Per parole come queste ha ricevuto minacce e l’accusa di antisemitismo. Non ha paura?
FA Per fortuna sono molti di più quelli che esprimono il loro apprezzamento e sostegno. Le organizzazioni ebraiche, che continuano a lanciare e sostenere il comunicato a mia difesa, sono ormai 50 in tutto il mondo. Io sostengo che lo Stato di Israele, in quanto membro delle Nazioni Unite, si debba conformare al diritto internazionale e che non lo possa violare impunemente. E nel momento in cui commette atti di genocidio, apartheid e continua a mantenere un’occupazione, che la Corte internazionale di giustizia ha definito illegale, deve affrontare le conseguenze.
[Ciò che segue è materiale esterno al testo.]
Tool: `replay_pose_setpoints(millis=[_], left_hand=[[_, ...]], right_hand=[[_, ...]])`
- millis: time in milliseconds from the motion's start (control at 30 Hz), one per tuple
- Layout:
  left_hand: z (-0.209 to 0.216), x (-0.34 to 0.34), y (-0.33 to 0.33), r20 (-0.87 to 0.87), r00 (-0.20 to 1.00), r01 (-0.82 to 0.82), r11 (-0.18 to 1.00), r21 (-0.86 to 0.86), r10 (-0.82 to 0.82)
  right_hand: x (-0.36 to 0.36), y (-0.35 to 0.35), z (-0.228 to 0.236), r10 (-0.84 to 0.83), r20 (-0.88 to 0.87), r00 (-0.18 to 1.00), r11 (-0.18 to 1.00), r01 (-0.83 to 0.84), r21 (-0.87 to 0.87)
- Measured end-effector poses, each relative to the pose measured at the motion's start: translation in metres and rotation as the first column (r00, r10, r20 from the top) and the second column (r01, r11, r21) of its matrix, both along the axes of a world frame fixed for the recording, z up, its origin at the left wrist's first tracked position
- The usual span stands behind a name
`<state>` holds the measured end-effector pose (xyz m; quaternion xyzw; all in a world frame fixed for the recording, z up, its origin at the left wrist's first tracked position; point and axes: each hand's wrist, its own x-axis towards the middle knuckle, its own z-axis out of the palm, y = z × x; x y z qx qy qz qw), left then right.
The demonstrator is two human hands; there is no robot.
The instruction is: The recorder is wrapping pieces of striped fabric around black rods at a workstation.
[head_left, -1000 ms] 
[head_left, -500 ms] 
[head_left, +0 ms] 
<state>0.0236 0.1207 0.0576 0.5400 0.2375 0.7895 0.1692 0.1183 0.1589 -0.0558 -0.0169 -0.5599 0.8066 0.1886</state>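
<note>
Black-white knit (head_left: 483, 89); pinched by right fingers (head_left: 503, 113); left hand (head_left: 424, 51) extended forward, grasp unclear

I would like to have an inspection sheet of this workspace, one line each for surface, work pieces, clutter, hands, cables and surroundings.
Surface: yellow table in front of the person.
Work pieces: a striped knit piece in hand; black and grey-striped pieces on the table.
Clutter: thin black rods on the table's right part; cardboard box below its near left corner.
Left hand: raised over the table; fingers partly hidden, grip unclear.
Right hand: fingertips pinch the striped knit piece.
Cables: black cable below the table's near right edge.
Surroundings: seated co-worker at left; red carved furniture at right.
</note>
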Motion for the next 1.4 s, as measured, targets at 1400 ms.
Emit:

Anche in Italia ci sono ebrei che stanno facendo sentire la loro voce contro l’orrore che Israele va portando avanti nei confronti dei palestinesi, come il Laboratorio ebraico antirazzista (LƏA). Succede in tante parti del mondo e per questo ho molta fiducia e sono fiera dei rapporti forti che ho costruito con tanta società civile in vari paesi del mondo: ovunque, in prima linea, ci sono comunità ebraiche progressiste. Al tempo stesso provo grande tristezza e dolore nel vedere come reagisce larga parte di quelle italiane, la cui postura si scontra profondamente con quello che emerge dall’impegno che in questi due anni e mezzo di vicinanza a tanti ebrei, soprattutto accademici, ho compreso: che l’ebraismo è la religione dell’oppresso, naturalmente vicina alle vittime di ingiustizie, non all’oppressore. Il trauma collettivo di un popolo non può essere usato per tenere in ostaggio la giustizia.